# [TASK ITEM]
Copy out the full listing exactly, omitting any picture it contains.

/---

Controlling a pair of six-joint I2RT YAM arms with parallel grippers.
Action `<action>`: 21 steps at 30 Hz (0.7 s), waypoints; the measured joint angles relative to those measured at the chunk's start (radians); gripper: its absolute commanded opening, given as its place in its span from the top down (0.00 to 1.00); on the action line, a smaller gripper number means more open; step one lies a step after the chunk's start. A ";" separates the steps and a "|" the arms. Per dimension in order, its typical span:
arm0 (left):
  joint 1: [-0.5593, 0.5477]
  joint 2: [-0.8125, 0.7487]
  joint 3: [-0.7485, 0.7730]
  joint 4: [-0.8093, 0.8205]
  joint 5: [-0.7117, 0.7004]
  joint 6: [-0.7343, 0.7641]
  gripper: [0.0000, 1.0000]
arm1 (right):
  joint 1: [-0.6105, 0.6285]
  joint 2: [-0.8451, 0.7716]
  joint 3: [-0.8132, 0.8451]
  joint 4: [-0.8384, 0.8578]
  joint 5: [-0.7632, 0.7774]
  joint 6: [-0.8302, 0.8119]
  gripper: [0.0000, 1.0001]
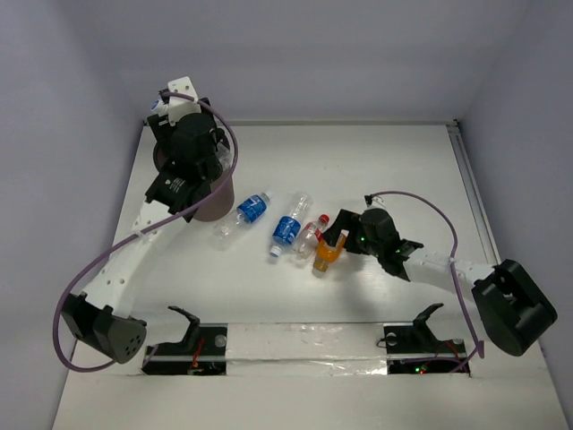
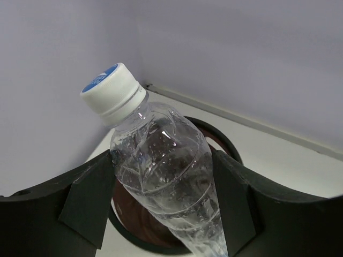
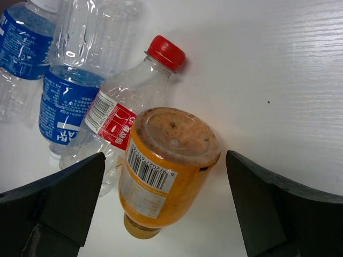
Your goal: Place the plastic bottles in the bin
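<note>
My left gripper [image 1: 172, 116] is shut on a clear bottle [image 2: 161, 166] with a white cap, held tilted above the open mouth of the dark brown bin [image 2: 228, 144]. In the top view the bin [image 1: 217, 202] stands at the far left, partly hidden by the arm. My right gripper [image 1: 333, 238] is open, low over the table, its fingers [image 3: 69, 193] either side of the orange bottle [image 3: 166, 176], not touching it. Next to it lie the red-capped bottle [image 3: 134, 101] and two blue-labelled bottles [image 3: 67, 101] [image 3: 21, 43]. From above they form a row [image 1: 288, 228] [image 1: 253, 208].
The orange bottle [image 1: 327, 253] and red-capped bottle [image 1: 309, 237] touch side by side. A raised rail [image 1: 470, 179] runs along the table's right edge. Walls close the back and left sides behind the bin.
</note>
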 measured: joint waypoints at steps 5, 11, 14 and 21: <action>0.008 0.001 -0.085 0.081 -0.059 0.072 0.59 | 0.000 0.005 -0.011 0.003 0.005 0.000 0.02; 0.008 0.035 -0.154 0.167 -0.101 0.146 0.58 | 0.000 0.004 -0.012 0.004 0.018 0.000 0.03; 0.008 0.058 -0.183 0.206 -0.120 0.175 0.58 | 0.000 0.004 -0.012 0.006 0.019 0.000 0.04; 0.008 0.094 -0.223 0.263 -0.120 0.185 0.24 | 0.000 0.004 -0.012 0.007 0.020 0.000 0.09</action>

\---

# [COMPLETED TASK]
Controlling a pair of six-joint I2RT YAM arms with parallel grippers.
Action `<action>`: 21 steps at 30 Hz (0.7 s), waypoints; the measured joint angles relative to those measured at the chunk's start (radians); gripper: its absolute commanded opening, given as its place in its span from the top down (0.00 to 1.00); on the action line, a smaller gripper number means more open; step one lies a step after the chunk's start. A ";" separates the steps and a "|" the arms. Per dimension in order, its typical span:
arm0 (left):
  joint 1: [-0.5593, 0.5477]
  joint 2: [-0.8125, 0.7487]
  joint 3: [-0.7485, 0.7730]
  joint 4: [-0.8093, 0.8205]
  joint 5: [-0.7117, 0.7004]
  joint 6: [-0.7343, 0.7641]
  gripper: [0.0000, 1.0000]
arm1 (right):
  joint 1: [-0.6105, 0.6285]
  joint 2: [-0.8451, 0.7716]
  joint 3: [-0.8132, 0.8451]
  joint 4: [-0.8384, 0.8578]
  joint 5: [-0.7632, 0.7774]
  joint 6: [-0.8302, 0.8119]
  gripper: [0.0000, 1.0001]
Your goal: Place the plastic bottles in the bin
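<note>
My left gripper [image 1: 172, 116] is shut on a clear bottle [image 2: 161, 166] with a white cap, held tilted above the open mouth of the dark brown bin [image 2: 228, 144]. In the top view the bin [image 1: 217, 202] stands at the far left, partly hidden by the arm. My right gripper [image 1: 333, 238] is open, low over the table, its fingers [image 3: 69, 193] either side of the orange bottle [image 3: 166, 176], not touching it. Next to it lie the red-capped bottle [image 3: 134, 101] and two blue-labelled bottles [image 3: 67, 101] [image 3: 21, 43]. From above they form a row [image 1: 288, 228] [image 1: 253, 208].
The orange bottle [image 1: 327, 253] and red-capped bottle [image 1: 309, 237] touch side by side. A raised rail [image 1: 470, 179] runs along the table's right edge. Walls close the back and left sides behind the bin.
</note>
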 measured: joint waypoints at steps 5, 11, 14 and 21: <action>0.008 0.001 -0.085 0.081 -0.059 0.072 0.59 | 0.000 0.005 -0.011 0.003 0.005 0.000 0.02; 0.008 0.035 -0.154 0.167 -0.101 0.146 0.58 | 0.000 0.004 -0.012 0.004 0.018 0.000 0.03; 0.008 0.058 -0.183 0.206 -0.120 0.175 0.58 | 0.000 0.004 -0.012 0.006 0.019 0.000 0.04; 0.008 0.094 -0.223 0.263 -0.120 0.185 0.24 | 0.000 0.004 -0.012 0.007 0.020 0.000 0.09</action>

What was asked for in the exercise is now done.